=== Your assignment ===
Present exactly, and only, the lines running from the line that contains "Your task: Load" through the end of the entries below.

======

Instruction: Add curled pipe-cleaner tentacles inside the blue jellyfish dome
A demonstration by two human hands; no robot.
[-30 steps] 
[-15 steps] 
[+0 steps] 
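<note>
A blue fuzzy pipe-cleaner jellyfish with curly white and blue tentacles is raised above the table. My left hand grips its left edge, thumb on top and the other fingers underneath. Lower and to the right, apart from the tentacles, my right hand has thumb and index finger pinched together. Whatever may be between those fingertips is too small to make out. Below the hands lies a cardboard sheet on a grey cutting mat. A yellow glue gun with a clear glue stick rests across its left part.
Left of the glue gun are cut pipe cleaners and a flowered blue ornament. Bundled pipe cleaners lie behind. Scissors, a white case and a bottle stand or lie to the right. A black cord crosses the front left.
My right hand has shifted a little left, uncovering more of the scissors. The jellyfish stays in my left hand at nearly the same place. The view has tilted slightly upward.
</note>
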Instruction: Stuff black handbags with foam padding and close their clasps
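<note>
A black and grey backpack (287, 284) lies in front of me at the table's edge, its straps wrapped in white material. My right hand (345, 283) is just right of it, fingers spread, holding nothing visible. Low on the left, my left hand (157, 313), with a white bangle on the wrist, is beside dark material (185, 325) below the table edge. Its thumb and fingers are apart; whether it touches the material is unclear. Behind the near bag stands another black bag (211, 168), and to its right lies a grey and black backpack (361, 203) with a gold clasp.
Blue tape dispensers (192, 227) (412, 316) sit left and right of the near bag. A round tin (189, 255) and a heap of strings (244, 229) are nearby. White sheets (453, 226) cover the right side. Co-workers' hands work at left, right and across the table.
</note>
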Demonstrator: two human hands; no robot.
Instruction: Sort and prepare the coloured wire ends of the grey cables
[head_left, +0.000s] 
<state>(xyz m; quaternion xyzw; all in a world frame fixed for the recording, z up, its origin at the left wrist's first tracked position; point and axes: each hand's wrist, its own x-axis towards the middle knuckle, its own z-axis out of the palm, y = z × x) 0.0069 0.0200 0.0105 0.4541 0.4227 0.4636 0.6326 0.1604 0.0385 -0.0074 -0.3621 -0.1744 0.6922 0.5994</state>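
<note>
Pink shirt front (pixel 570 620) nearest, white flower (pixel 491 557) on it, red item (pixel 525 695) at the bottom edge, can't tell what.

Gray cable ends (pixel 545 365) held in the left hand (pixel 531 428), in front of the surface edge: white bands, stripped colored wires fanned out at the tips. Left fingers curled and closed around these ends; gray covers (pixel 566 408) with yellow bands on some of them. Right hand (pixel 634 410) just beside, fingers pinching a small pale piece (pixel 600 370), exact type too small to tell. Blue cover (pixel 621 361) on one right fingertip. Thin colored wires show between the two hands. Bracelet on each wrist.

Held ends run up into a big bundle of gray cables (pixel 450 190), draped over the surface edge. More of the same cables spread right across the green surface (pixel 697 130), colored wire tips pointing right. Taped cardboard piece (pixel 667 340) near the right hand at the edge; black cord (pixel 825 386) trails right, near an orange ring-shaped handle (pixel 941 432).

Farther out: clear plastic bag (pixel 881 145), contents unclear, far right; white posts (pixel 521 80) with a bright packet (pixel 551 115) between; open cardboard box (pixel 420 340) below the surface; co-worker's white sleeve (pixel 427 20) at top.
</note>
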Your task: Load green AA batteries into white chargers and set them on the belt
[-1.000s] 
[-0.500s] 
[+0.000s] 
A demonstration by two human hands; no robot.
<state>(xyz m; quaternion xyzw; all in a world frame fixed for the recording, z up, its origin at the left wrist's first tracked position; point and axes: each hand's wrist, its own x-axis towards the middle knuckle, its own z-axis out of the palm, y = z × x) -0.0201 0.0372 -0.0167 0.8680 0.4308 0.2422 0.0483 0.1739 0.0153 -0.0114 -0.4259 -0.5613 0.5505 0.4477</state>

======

=== Answer below ===
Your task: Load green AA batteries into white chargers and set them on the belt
[-1.000s] 
[-0.500s] 
[+0.000s] 
A demonstration by two human hands; no robot.
<state>(xyz m; quaternion xyzw; all in a world frame fixed for the recording, z up, its origin at the left wrist's first tracked position; point and axes: each hand's wrist, its own x-axis towards the middle knuckle, its own z-axis out of the palm, y = z × x) -0.0201 0.0372 -0.0167 0.8680 0.4308 0.2422 0.0483 0.1739 0.0153 -0.0114 -0.4259 -0.5613 0.5505 0.4477</state>

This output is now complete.